The net result, for now, is a virtuous circle in which each new development tends to further economic growth.

“Although the inflation gauge is elevated, I would characterize the region as having a ‘Goldilocks’ economy,” wrote Ernie Goss, director of Creighton University’s Economic Forecasting Group, on Jan. 2.

“That is, not so hot as to push the Federal Reserve to raise interest rates at a stepped-up pace, but not so cool as to slow employment gains.”
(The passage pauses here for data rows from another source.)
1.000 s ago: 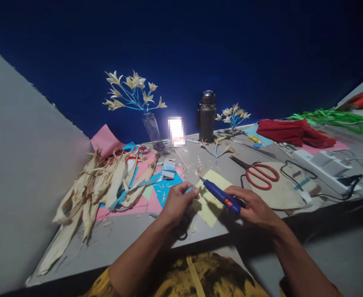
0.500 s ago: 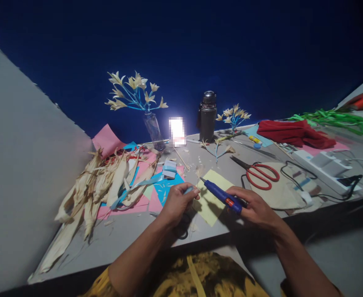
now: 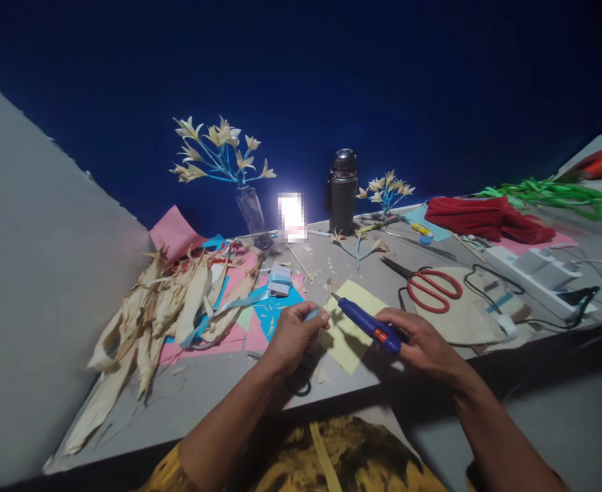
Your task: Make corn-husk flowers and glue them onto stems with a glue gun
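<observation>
Dark blue wall (image 3: 301, 82) to rear, grey wall (image 3: 29, 287) at L; grey tabletop (image 3: 203, 389) between, cluttered. Bright light (image 3: 292, 217) at back edge, blurred out.

Hands apart from each other, both occupied. L hand (image 3: 295, 338) at table front: thumb and forefinger pinched on a thin stem (image 3: 327, 311), light blue piece (image 3: 311, 314) also betw. fingers. Small pale flower (image 3: 330, 284) tops the stem, upright, just beyond fingertips. R hand (image 3: 423, 342) closed round rear of blue tool (image 3: 359, 318), red patch nr its grip; metal tip points up-L, close to the flower. Contact betw. tip and stem: cannot tell.

Yellow paper (image 3: 349, 352) lies beneath tool. Dark-handled scissors (image 3: 303, 388) partly hidden by L hand.

L side: dried husks (image 3: 149, 311) in a heap over pink and blue sheets; small box (image 3: 279, 280) on blue paper (image 3: 290, 301). Rear: glass vase (image 3: 253, 215) w/ pale blooms on blue stems, dark flask (image 3: 342, 205) upright, smaller bunch (image 3: 387, 191) to its R. Flower sprig (image 3: 358, 256) lies in front of flask.

R side: red-handled scissors (image 3: 434, 290), partly on pale round pad (image 3: 454, 324); red cloth (image 3: 485, 219); white power strip (image 3: 531, 283) w/ plugs and cables; green strips (image 3: 551, 195) at far R.
</observation>
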### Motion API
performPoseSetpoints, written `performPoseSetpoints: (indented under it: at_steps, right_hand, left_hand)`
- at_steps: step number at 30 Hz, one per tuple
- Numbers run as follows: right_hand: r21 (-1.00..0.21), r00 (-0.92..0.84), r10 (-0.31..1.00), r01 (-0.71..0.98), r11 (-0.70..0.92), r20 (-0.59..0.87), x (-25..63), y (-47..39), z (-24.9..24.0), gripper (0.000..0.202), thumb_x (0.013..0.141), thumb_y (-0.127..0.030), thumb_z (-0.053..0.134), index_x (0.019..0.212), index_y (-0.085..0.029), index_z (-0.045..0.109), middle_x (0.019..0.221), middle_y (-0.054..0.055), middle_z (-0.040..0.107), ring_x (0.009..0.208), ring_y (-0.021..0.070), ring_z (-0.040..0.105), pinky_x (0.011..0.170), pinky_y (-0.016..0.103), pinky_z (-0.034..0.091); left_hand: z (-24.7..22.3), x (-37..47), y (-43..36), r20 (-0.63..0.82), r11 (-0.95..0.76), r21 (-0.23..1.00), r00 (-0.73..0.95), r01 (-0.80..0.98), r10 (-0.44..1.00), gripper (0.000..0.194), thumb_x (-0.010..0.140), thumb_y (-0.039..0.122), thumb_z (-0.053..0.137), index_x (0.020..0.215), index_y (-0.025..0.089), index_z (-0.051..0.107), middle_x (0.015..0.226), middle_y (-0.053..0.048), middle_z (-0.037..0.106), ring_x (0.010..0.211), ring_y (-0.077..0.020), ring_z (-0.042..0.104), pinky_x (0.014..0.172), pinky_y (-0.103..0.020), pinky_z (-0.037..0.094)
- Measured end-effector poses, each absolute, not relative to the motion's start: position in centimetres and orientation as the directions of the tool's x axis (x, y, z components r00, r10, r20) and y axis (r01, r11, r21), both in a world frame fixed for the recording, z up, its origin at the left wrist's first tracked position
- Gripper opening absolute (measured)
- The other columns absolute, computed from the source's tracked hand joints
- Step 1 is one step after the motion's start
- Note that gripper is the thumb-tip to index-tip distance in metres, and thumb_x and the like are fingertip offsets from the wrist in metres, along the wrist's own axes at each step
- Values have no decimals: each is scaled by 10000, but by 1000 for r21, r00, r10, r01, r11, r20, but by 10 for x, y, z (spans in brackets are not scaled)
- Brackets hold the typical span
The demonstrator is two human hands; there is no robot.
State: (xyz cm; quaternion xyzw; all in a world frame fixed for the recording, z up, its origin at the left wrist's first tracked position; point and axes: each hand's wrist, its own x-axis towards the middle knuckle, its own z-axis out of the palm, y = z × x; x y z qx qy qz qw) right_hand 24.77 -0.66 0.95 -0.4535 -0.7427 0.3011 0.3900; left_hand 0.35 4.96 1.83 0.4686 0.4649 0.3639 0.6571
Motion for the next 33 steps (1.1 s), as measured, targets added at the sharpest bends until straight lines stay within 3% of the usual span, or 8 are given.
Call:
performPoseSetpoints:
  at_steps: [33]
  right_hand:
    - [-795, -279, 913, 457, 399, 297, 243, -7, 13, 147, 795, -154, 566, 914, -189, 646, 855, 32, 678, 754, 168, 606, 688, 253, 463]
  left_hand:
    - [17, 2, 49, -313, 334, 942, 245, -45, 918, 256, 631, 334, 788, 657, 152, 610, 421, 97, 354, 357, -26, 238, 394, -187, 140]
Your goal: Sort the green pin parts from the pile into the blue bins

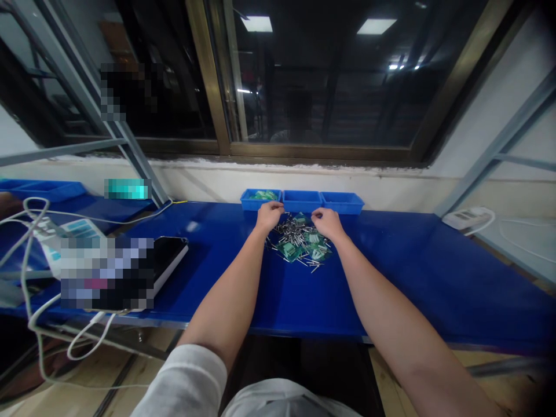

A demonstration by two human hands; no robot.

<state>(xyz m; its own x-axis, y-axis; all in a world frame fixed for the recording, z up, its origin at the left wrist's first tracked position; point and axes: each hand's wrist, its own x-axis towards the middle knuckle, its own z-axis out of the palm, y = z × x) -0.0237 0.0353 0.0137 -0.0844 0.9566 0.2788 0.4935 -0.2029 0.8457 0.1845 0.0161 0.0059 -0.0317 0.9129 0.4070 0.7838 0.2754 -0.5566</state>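
Pins (295, 230) and green packets (288, 251) lie heaped; left hand (270, 215) at the far-left edge, right hand (328, 222) at far right, fingers curled; whether grasping, I cannot tell.

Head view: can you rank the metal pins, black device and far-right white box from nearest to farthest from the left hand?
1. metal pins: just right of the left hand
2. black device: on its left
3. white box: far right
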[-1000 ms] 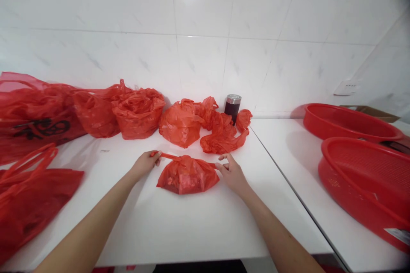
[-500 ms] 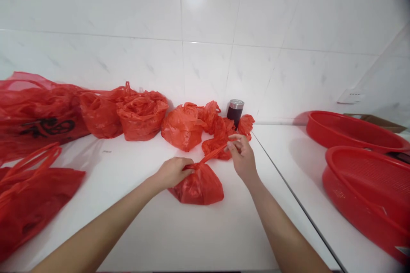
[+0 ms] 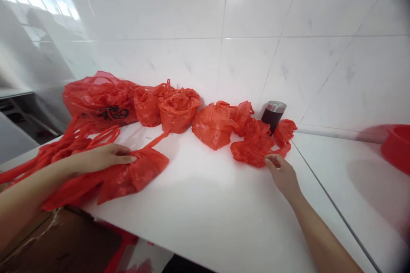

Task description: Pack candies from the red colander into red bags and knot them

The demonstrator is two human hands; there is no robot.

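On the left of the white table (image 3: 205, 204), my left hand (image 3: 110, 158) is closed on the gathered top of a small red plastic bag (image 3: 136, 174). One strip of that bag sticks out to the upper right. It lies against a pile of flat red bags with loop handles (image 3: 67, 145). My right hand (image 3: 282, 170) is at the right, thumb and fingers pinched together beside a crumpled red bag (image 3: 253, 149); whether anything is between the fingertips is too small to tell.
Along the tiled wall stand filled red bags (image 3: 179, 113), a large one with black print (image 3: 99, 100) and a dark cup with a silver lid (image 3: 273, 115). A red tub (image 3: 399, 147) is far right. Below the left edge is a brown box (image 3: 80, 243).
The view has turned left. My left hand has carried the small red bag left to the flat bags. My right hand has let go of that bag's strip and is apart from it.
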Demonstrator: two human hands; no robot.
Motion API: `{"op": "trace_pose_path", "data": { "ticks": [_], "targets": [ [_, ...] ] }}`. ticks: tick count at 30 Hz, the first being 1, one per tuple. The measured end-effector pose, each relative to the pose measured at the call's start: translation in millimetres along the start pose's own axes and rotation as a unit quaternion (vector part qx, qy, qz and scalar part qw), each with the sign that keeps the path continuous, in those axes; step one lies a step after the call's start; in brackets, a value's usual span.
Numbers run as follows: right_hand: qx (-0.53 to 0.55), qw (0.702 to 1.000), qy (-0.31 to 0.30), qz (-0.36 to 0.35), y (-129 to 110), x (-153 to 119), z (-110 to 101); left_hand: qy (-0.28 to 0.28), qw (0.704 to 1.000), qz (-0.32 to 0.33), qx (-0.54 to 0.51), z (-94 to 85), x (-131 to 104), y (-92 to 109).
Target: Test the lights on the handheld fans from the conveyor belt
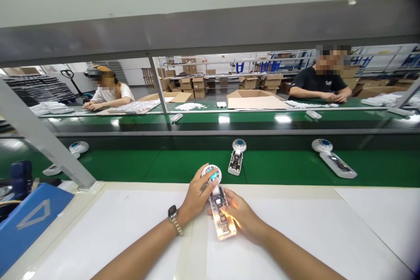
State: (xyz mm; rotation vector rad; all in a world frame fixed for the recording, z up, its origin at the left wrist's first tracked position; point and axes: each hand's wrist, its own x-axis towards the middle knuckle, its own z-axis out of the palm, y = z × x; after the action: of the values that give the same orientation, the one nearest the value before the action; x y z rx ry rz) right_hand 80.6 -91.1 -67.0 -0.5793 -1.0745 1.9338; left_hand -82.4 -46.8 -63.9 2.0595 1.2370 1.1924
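Note:
Between my hands is a white handheld device (225, 226) with a round head, a bright blue centre and a long body with its circuit board exposed. Warm orange light glows from the lower body, and a small white light shows near its top. My left hand (196, 194) grips the round head and neck, fingers lying over its face. Around the body's right side is my right hand (244, 216), its thumb on the circuit board and its other fingers partly hidden behind. The device is held tilted over the white work surface (138, 223).
Similar devices lie on the green conveyor belt (193, 159): one (235, 162) just ahead, one (337, 164) at right, one (78, 147) at left. A blue bin (36, 223) stands at left beside a slanted metal post (49, 138). Two people work across the line.

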Motion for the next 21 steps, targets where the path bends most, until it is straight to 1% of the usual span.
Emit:
{"op": "trace_pose_path", "data": {
  "ticks": [7,14,21],
  "targets": [
    [-0.01,1.0,0.005,-0.007,-2.7,-1.6,3.7,0.006,1.0,0.005,0.002,0.5,-0.8,-1.6],
    [-0.003,1.0,0.012,-0.01,-0.2,1.5,2.8,0.014,1.0,0.009,-0.003,0.2,-1.3,1.6],
    [0.021,0.999,-0.025,-0.013,0.6,0.8,-2.7,0.019,1.0,0.007,-0.012,1.8,0.1,0.5]
  ]
}}
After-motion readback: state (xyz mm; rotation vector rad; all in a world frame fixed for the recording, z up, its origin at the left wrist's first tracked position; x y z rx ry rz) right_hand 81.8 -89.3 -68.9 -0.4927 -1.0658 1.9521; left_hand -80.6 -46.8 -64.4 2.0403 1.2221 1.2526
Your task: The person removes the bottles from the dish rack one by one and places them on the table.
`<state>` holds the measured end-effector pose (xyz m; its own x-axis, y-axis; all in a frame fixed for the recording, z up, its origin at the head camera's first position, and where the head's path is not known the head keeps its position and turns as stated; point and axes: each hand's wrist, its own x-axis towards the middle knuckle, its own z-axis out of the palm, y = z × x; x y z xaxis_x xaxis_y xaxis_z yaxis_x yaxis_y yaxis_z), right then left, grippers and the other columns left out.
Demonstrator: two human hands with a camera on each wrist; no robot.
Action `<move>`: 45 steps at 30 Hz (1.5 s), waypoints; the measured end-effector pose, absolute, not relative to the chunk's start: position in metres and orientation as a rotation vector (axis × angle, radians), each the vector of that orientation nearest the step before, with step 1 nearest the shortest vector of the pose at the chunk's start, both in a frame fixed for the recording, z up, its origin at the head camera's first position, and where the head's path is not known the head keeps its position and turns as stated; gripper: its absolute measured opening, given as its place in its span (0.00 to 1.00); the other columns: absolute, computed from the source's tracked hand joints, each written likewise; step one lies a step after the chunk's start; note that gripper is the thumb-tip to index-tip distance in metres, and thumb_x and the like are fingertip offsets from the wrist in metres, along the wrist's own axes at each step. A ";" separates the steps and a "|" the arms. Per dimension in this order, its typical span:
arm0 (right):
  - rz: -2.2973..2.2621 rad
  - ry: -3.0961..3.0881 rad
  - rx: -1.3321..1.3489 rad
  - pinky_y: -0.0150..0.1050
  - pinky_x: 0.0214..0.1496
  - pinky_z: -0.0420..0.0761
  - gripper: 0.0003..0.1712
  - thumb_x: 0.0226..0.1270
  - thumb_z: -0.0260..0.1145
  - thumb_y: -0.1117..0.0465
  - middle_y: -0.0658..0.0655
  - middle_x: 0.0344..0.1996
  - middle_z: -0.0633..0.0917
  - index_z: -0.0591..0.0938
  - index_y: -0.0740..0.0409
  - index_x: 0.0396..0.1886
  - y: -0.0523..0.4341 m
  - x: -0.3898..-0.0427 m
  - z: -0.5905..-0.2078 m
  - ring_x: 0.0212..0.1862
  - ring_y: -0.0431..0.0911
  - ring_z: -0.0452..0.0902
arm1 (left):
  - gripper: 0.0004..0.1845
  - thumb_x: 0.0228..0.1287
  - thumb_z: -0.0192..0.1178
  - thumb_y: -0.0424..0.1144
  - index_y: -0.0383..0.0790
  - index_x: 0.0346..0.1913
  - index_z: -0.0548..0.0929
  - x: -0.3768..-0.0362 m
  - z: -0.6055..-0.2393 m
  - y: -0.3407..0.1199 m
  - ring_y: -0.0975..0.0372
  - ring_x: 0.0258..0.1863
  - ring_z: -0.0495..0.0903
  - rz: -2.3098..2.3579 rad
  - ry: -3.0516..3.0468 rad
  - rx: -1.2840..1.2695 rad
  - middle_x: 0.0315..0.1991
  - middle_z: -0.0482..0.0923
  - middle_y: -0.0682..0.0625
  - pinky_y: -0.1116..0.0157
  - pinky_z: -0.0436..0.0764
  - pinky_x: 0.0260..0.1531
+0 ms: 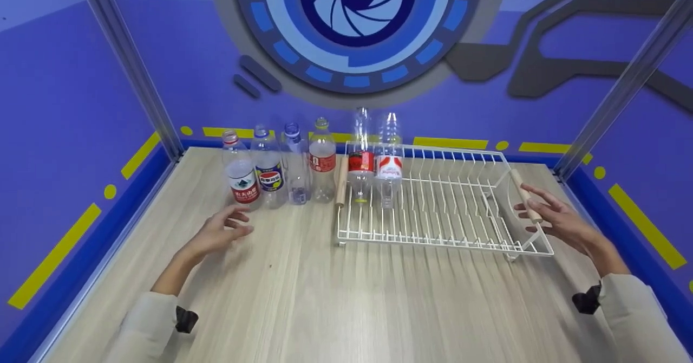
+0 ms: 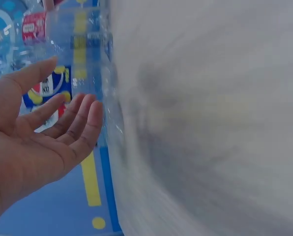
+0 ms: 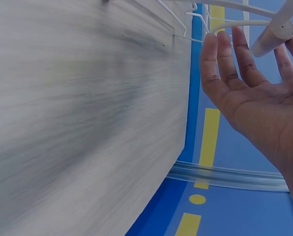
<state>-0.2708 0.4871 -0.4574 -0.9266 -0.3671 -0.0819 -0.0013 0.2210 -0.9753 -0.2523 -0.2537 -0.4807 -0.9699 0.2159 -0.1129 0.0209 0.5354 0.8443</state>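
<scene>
Since the bottles look empty, clear and thin-walled, I judge them light, easy to tip and apt to dent under a hard squeeze, so I would take each round the labelled middle, where the film gives more hold than bare plastic. Four stand upright in a row at the far left of the table (image 1: pixel 303 298): the red-and-white labelled bottle (image 1: pixel 240 174) leftmost, then the blue-labelled bottle (image 1: pixel 269 167), a clear bottle (image 1: pixel 295 163) with no label that I can make out, and a red-labelled bottle (image 1: pixel 322 161). None shows a cap, and I see no liquid in any.

My left hand (image 1: pixel 222 231) hovers just near of the leftmost two, its fingers (image 2: pixel 80 118) loosely spread and holding nothing; the left wrist view shows the open palm facing the blue label.

The white wire dish rack (image 1: pixel 460 227) sits to the right. Two more bottles (image 1: pixel 373 162) stand neck-down in its far left corner, side by side. The rest of the rack holds nothing. It should be stiff and light, best taken by its wooden handles (image 1: pixel 341 181).

My right hand (image 1: pixel 549 214) is at the right-end handle, its fingers relaxed and extended beside it, not closed around it.
</scene>
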 end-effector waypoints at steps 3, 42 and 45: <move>-1.764 2.201 -0.326 0.38 0.54 0.86 0.31 0.86 0.43 0.58 0.47 0.56 0.86 0.52 0.45 0.83 0.488 -0.271 -0.458 0.57 0.38 0.82 | 0.29 0.73 0.62 0.42 0.34 0.71 0.69 -0.254 -0.477 -0.238 0.43 0.61 0.77 1.420 2.522 0.258 0.62 0.76 0.32 0.54 0.82 0.54; -2.043 2.034 -0.438 0.39 0.57 0.85 0.27 0.86 0.39 0.63 0.49 0.58 0.85 0.60 0.56 0.80 0.482 -0.269 -0.472 0.58 0.41 0.81 | 0.39 0.73 0.62 0.44 0.59 0.81 0.56 -0.298 -0.492 -0.087 0.56 0.54 0.75 1.764 2.077 0.609 0.70 0.65 0.40 0.53 0.81 0.53; -1.930 2.210 -0.387 0.33 0.54 0.84 0.26 0.86 0.44 0.62 0.41 0.57 0.84 0.64 0.57 0.78 0.482 -0.269 -0.466 0.56 0.35 0.80 | 0.40 0.73 0.62 0.42 0.60 0.81 0.56 -0.298 -0.492 -0.086 0.55 0.56 0.75 1.774 2.057 0.610 0.72 0.64 0.38 0.56 0.81 0.51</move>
Don’t misunderstand. These are odds we’re talking about, not certainties. Could events – a lengthy federal-government shutdown, a war with North Korea – intervene and render all of these guesses, however educated, obsolete?

Absolutely.

And remember, the tax bill neither benefits all individuals nor all corporations directly, said Heller, the Bismarck CPA.

For example, “if I have a C corporation that historically has made $50,000 in taxable income, I may actually have a tax increase,” he said.

The old corporate tax system had brackets, just like the individual tax system does. And before the reform, a C corporation – a corporation that’s taxed separately from its owners – that made up to $50,000 of taxable income was in a 15 percent tax bracket.

Post-reform, that company with $50,000 in taxable income will pay the new, flat corporate tax rate of 21 percent, which will boost its tax bill by about $3,000. “In general, the break-even point for these corporations seems to be about $90,000 in taxable income,” Heller said.

Of course, that’s just one example of the tax reform’s impact, involving one particular business structure: C corporations – and small C corporations at that.

There also are S corporations, sole proprietorships, partnerships, limited-liability companies, single member limited-liability companies and so on. The tax treatments for all of these is different and subject to limits and restrictions.

No wonder so many companies still are doing the accounting. “On the business side, Congress didn’t really simplify the tax code,” and that remains a key complaint among organizations that otherwise support tax reform, Bogar said.

But taking all of that into account, the net result still is likely to be positive for the regional economy.

Or so says a group of savvy but dispassionate observers: economists overseas.

“Germans fear huge loss of jobs from US tax reform,” read the headline Dec. 14 at global.handelsblatt.com.

German economists predict “significant amounts of new investment and jobs will shift from Europe to the United States,” according to the story, which cites tax experts at the University of Mannheim concluding that “Germany loses out in U.S. tax reform,” and quotes the head of a Munich-based think tank as saying, “Investments and jobs will migrate to the U.S.”

That opinion is widely shared, said the Minnesota Chamber’s Kadoun. “I think you’re hearing that in quite a few countries now, where they are concerned because the U.S. has made its taxes more competitive, and they are losing some of the tax advantages that they’d had,” she said.

Rick Thoreson is a partner at Thoreson Steffes Trust Co. in Fargo, a financial management firm. Most companies in the Midwest are small companies, and the tax reform’s key provisions tend to be favorable to them, Thoreson said.

“As I understand it, this should be a significant boost to growing businesses, allowing them to reinvest more in their companies,” Thoreson said.

As a result, “we should see a stronger business environment in our region in 2018, and perhaps even more so in 2019 when business owners and tax preparers understand it better.”